▶ EXERCISE DETAILS:
All lines of the material must be output verbatim.

** DATA PROVIDED follows **

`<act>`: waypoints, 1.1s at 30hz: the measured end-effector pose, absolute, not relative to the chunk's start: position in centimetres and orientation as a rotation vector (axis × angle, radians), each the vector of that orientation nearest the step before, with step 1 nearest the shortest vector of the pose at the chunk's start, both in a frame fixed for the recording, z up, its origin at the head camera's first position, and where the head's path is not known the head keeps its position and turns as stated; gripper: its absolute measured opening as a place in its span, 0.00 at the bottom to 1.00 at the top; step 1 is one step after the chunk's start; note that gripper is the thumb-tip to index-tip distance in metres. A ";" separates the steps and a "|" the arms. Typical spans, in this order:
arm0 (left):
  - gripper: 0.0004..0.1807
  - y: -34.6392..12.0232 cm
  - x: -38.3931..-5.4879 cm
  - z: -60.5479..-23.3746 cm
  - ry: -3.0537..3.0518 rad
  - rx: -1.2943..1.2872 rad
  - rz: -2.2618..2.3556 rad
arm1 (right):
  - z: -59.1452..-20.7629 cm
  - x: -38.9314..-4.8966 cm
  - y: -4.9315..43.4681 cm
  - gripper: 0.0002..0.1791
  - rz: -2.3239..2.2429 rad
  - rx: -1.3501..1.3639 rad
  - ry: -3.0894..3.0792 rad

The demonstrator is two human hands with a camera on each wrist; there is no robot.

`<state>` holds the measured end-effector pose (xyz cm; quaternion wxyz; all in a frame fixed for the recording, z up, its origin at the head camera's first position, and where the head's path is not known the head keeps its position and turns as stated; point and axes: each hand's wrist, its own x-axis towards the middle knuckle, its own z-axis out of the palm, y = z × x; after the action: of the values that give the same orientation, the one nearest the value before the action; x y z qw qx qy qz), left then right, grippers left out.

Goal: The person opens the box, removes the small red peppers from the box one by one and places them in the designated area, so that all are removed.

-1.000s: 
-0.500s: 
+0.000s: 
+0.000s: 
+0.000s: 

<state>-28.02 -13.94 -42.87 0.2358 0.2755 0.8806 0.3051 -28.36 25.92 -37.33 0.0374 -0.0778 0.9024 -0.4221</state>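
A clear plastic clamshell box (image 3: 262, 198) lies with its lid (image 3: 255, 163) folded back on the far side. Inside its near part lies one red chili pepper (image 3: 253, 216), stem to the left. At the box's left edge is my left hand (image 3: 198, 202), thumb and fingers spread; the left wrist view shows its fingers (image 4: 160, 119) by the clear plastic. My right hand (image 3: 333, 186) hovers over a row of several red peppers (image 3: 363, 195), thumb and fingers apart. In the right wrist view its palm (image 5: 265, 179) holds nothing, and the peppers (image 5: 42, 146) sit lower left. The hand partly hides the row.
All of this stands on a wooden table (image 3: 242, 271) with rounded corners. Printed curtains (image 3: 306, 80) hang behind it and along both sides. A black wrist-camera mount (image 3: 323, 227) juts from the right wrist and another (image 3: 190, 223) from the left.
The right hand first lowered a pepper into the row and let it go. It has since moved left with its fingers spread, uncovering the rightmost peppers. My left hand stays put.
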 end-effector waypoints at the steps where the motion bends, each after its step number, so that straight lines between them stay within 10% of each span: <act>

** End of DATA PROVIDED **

▶ RESPONSE FOR THIS EXERCISE:
`<act>`: waypoints, 1.1s at 30hz: the measured end-effector pose, absolute, not relative to the chunk's start: position in centimetres and orientation as a rotation vector (axis × angle, radians), each the vector of that orientation nearest the step before, with step 1 nearest the shortest vector of the pose at the chunk's start, both in a frame fixed for the recording, z up, its origin at the head camera's first position, and where the head's path is not known the head keeps its position and turns as stated; gripper: its absolute measured opening as a place in its span, 0.00 at the bottom to 1.00 at the top; step 1 is one step after the chunk's start; note that gripper is the thumb-tip to index-tip distance in metres. A ";" separates the steps and a "|" the arms. Typical spans, in this order:
arm0 (left):
  - gripper: 0.0004..0.1807
  - y: -34.6392..12.0232 cm
  - x: -38.3931..-5.4879 cm
  - z: -60.5479..-23.3746 cm
  - ry: -3.0537..3.0518 rad
  - rx: -1.2943..1.2872 rad
  - rz: -2.2618..2.3556 rad
arm1 (right):
  - z: -59.1452..-20.7629 cm
  - x: -38.9314..-4.8966 cm
  - y: -4.9315..43.4681 cm
  - gripper: 0.0002..0.1791
  - rz: -2.3239..2.2429 rad
  - rx: -1.3501..1.3639 rad
  - ry: -3.0894..3.0792 rad

The demonstrator is two human hands with a camera on each wrist; there is no robot.

`<state>` holds the measured end-effector pose (xyz cm; quaternion wxyz; all in a frame fixed for the recording, z up, its origin at the head camera's first position, and where the head's path is not known the head keeps its position and turns as stated; point and axes: each hand's wrist, its own x-axis towards the middle knuckle, its own z-axis out of the palm, y = z × x; after the action: of the values that give the same orientation, the one nearest the value before the action; x y z qw qx qy qz), left then right, grippers left out.

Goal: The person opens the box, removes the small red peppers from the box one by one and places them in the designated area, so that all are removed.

-1.000s: 
-0.500s: 
+0.000s: 
+0.000s: 
+0.000s: 

<state>-28.02 -13.94 -42.87 0.2358 0.2755 0.8806 0.3051 -28.36 25.92 -37.33 0.0374 -0.0778 0.9024 -0.4221</state>
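A clear plastic clamshell box (image 3: 262, 198) lies with its lid (image 3: 255, 163) folded back on the far side. Inside its near part lies one red chili pepper (image 3: 253, 216), stem to the left. At the box's left edge is my left hand (image 3: 198, 202), thumb and fingers spread; the left wrist view shows its fingers (image 4: 160, 119) by the clear plastic. My right hand (image 3: 333, 186) hovers over a row of several red peppers (image 3: 363, 195), thumb and fingers apart. In the right wrist view its palm (image 5: 265, 179) holds nothing, and the peppers (image 5: 42, 146) sit lower left. The hand partly hides the row.
All of this stands on a wooden table (image 3: 242, 271) with rounded corners. Printed curtains (image 3: 306, 80) hang behind it and along both sides. A black wrist-camera mount (image 3: 323, 227) juts from the right wrist and another (image 3: 190, 223) from the left.
The right hand first lowered a pepper into the row and let it go. It has since moved left with its fingers spread, uncovering the rightmost peppers. My left hand stays put.
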 end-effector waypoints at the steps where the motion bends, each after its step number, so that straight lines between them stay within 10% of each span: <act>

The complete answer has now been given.